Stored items
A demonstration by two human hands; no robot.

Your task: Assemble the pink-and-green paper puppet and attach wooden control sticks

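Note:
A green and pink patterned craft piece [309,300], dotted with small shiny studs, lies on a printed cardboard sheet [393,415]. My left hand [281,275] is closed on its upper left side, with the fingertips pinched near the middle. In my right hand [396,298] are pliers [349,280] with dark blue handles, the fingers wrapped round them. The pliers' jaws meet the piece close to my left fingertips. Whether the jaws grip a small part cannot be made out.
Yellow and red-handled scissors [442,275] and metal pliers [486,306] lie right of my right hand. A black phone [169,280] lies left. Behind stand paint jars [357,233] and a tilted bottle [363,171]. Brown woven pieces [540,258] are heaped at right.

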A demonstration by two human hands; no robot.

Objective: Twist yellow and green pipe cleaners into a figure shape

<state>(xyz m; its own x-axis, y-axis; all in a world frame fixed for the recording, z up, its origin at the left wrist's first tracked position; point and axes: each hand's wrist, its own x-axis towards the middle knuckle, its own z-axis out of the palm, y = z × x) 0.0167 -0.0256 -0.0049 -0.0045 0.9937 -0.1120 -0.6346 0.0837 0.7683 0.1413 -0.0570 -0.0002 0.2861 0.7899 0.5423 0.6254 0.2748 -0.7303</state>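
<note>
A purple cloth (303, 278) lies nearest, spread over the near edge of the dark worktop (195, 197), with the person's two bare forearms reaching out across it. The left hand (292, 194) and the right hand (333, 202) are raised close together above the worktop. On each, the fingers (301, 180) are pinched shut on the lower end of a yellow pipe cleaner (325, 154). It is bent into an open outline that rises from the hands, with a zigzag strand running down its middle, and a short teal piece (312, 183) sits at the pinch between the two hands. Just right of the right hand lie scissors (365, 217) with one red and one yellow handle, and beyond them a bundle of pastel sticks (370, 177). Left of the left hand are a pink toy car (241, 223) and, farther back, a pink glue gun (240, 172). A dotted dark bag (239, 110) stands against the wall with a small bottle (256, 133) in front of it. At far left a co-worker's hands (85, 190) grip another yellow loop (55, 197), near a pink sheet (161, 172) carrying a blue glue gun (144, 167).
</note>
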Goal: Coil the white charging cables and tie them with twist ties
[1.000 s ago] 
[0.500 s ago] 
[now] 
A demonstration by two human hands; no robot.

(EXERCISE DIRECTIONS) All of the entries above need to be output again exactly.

(SOLUTION TO THE PROBLEM)
A demonstration by two human hands; no robot.

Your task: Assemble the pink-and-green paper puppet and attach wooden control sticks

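Note:
A green and pink patterned craft piece [309,300], dotted with small shiny studs, lies on a printed cardboard sheet [393,415]. My left hand [281,275] is closed on its upper left side, with the fingertips pinched near the middle. In my right hand [396,298] are pliers [349,280] with dark blue handles, the fingers wrapped round them. The pliers' jaws meet the piece close to my left fingertips. Whether the jaws grip a small part cannot be made out.
Yellow and red-handled scissors [442,275] and metal pliers [486,306] lie right of my right hand. A black phone [169,280] lies left. Behind stand paint jars [357,233] and a tilted bottle [363,171]. Brown woven pieces [540,258] are heaped at right.
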
A demonstration by two human hands; no robot.

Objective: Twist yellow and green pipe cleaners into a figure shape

<state>(xyz m; its own x-axis, y-axis; all in a world frame fixed for the recording, z up, its origin at the left wrist's first tracked position; point and axes: each hand's wrist, its own x-axis towards the middle knuckle, its own z-axis out of the palm, y = z × x) 0.0167 -0.0256 -0.0049 -0.0045 0.9937 -0.1120 -0.6346 0.0837 0.7683 0.1413 -0.0570 -0.0002 0.2861 0.7899 0.5423 0.6254 0.2748 -0.7303</state>
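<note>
A purple cloth (303, 278) lies nearest, spread over the near edge of the dark worktop (195, 197), with the person's two bare forearms reaching out across it. The left hand (292, 194) and the right hand (333, 202) are raised close together above the worktop. On each, the fingers (301, 180) are pinched shut on the lower end of a yellow pipe cleaner (325, 154). It is bent into an open outline that rises from the hands, with a zigzag strand running down its middle, and a short teal piece (312, 183) sits at the pinch between the two hands. Just right of the right hand lie scissors (365, 217) with one red and one yellow handle, and beyond them a bundle of pastel sticks (370, 177). Left of the left hand are a pink toy car (241, 223) and, farther back, a pink glue gun (240, 172). A dotted dark bag (239, 110) stands against the wall with a small bottle (256, 133) in front of it. At far left a co-worker's hands (85, 190) grip another yellow loop (55, 197), near a pink sheet (161, 172) carrying a blue glue gun (144, 167).
</note>
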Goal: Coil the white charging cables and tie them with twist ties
[1.000 s ago] 
[0.500 s ago] 
[now] 
A demonstration by two human hands; no robot.

No more output is needed.